- [AIM OF THE EXERCISE]:
Would you transcribe all of the data exactly, down to the last character?

- [DATA EXCERPT]:

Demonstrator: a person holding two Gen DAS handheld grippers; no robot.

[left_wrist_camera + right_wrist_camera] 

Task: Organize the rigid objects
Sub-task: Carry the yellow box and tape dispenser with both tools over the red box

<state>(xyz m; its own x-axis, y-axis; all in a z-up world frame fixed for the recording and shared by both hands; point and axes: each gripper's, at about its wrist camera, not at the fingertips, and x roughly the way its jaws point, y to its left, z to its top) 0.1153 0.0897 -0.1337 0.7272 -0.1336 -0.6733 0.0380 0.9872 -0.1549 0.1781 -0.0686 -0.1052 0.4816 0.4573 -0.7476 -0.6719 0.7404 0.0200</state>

- [EXERCISE ANSWER]:
Demonstrator: a person holding two Gen DAS handheld grippers; no robot.

[left_wrist_camera + right_wrist_camera] 

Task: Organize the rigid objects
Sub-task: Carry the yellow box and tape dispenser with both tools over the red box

<state>(xyz m; its own x-axis, y-axis; all in a z-up world frame fixed for the recording and shared by both hands; point and axes: each gripper's, at about its wrist camera, not at the fingertips, and x roughly the way its jaws point, y to its left, z to its top) 0.1153 0.0897 -0.1337 0.7272 -0.1336 -0.6733 0.0380 0.9872 -0.1549 0.1781 -0.0686 -0.1052 0.4816 0.4573 -0.7476 -0.6719 0.7404 0.0200</state>

The exercise is complete with this answer.